#### [Exercise instructions]
Could you output the complete listing given below exactly?

#### [Data section]

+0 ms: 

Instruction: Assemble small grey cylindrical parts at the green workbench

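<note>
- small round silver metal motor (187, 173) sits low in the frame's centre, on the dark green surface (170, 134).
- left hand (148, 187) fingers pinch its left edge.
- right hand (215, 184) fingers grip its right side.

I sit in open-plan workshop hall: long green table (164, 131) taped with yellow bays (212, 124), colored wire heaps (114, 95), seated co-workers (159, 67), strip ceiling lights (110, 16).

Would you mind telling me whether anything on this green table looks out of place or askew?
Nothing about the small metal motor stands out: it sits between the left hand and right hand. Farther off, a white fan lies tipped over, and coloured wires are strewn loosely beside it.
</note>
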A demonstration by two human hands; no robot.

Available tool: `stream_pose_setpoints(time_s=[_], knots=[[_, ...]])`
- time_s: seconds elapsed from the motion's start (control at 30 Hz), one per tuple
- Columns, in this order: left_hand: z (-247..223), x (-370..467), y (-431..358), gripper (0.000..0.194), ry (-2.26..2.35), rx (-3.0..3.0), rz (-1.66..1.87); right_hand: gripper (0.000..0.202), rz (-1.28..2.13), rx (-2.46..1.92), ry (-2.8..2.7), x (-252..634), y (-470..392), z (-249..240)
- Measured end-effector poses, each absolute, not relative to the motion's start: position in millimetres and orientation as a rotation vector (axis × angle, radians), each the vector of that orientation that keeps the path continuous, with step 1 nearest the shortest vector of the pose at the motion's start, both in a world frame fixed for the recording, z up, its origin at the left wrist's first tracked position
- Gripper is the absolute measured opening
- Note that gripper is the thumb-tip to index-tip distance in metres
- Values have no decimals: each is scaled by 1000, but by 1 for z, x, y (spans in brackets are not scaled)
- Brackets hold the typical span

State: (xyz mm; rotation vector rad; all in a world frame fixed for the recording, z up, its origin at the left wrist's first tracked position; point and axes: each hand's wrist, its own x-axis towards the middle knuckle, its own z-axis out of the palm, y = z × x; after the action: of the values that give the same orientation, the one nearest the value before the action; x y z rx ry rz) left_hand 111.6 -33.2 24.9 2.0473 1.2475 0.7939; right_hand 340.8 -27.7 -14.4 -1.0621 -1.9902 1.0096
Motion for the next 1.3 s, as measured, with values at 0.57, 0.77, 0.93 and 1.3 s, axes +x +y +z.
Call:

#### [Your response]
+0 ms: 

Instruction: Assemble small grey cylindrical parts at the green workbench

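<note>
- small round silver metal motor (187, 173) sits low in the frame's centre, on the dark green surface (170, 134).
- left hand (148, 187) fingers pinch its left edge.
- right hand (215, 184) fingers grip its right side.

I sit in open-plan workshop hall: long green table (164, 131) taped with yellow bays (212, 124), colored wire heaps (114, 95), seated co-workers (159, 67), strip ceiling lights (110, 16).

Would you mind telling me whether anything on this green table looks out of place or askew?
Nothing about the small metal motor stands out: it sits between the left hand and right hand. Farther off, a white fan lies tipped over, and coloured wires are strewn loosely beside it.
</note>
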A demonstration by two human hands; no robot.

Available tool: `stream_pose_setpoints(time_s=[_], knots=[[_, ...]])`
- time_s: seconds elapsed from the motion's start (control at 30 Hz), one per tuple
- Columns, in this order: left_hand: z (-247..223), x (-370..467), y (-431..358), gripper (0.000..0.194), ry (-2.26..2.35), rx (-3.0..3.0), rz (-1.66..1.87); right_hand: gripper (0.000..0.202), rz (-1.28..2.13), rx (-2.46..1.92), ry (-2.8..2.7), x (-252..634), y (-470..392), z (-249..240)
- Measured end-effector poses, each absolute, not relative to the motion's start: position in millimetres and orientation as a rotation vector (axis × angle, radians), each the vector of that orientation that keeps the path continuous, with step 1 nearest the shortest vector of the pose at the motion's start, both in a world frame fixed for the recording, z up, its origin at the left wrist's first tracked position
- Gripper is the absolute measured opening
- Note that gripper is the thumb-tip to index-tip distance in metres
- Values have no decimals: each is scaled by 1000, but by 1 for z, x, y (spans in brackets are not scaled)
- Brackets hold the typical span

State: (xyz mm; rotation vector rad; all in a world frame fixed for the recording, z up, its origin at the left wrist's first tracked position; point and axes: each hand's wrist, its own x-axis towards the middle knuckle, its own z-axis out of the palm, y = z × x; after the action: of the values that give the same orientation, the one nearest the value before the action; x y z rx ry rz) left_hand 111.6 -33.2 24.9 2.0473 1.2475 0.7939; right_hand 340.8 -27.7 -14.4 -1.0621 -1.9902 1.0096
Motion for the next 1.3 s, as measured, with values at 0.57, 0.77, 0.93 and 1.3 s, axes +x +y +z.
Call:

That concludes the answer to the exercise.